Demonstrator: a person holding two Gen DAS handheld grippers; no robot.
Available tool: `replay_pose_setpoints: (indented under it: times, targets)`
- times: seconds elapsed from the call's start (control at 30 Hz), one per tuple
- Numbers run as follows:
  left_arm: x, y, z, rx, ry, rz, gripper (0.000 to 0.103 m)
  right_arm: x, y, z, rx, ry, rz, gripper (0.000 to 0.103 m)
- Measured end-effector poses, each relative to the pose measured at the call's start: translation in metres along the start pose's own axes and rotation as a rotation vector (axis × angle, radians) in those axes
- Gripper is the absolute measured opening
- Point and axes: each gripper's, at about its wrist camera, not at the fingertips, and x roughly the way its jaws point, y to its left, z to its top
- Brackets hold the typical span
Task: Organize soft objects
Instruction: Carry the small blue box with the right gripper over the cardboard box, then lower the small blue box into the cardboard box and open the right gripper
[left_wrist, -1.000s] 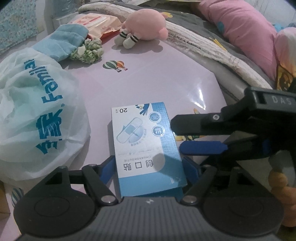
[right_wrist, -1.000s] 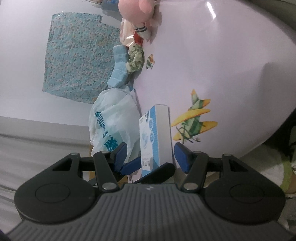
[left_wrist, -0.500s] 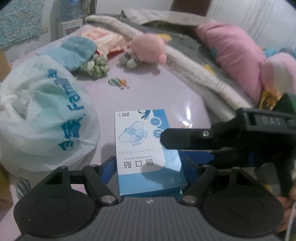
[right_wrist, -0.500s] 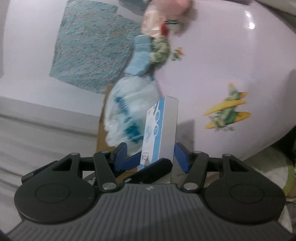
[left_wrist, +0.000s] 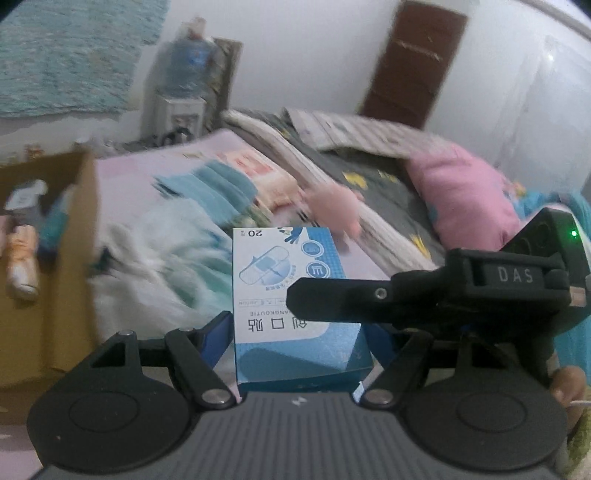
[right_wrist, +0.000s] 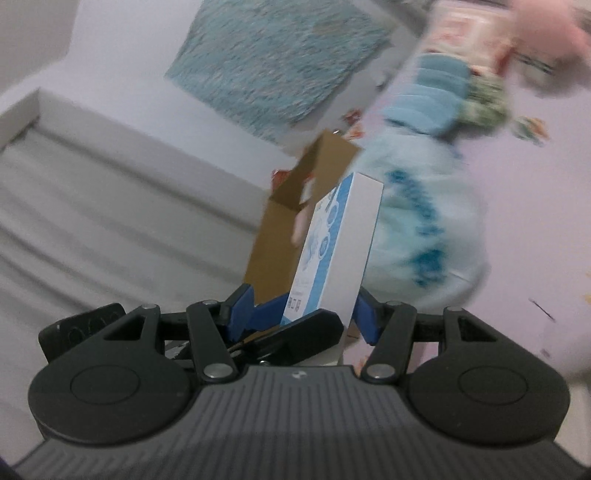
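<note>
A blue and white bandage box (left_wrist: 291, 295) is held between both grippers, lifted off the pink table. My left gripper (left_wrist: 295, 332) is shut on its two side edges. My right gripper (right_wrist: 306, 314) comes in from the right in the left wrist view (left_wrist: 424, 295) and is shut on the box's flat faces (right_wrist: 332, 251). The background is motion-blurred. A white plastic bag (left_wrist: 159, 266), a blue sock (left_wrist: 221, 192) and a pink plush toy (left_wrist: 336, 206) lie on the table beyond the box.
An open cardboard box (left_wrist: 48, 251) stands at the table's left, with small items inside; it also shows in the right wrist view (right_wrist: 288, 206). A bed with a pink pillow (left_wrist: 461, 195) runs along the right. A water dispenser (left_wrist: 184, 88) stands by the far wall.
Both grippers have lifted the bandage box off the table and tilted upward. The view now swings toward the cardboard box on the left.
</note>
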Motion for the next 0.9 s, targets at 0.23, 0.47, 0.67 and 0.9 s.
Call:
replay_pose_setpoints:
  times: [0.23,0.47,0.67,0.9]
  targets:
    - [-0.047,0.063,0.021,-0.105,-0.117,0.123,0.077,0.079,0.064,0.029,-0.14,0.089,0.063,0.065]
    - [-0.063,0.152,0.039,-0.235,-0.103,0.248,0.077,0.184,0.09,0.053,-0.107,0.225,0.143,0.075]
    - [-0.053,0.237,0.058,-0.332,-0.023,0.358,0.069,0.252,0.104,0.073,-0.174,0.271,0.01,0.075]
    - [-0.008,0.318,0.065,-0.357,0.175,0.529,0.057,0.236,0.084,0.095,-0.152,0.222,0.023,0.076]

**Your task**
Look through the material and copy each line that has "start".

**Task output**
- times: seconds elapsed from the call's start (control at 30 Hz), one per tuple
- Measured end-effector poses, each relative to the pose measured at the call's start: translation in metres along the start pose's own axes and rotation as a rotation vector (axis × angle, radians) in those axes

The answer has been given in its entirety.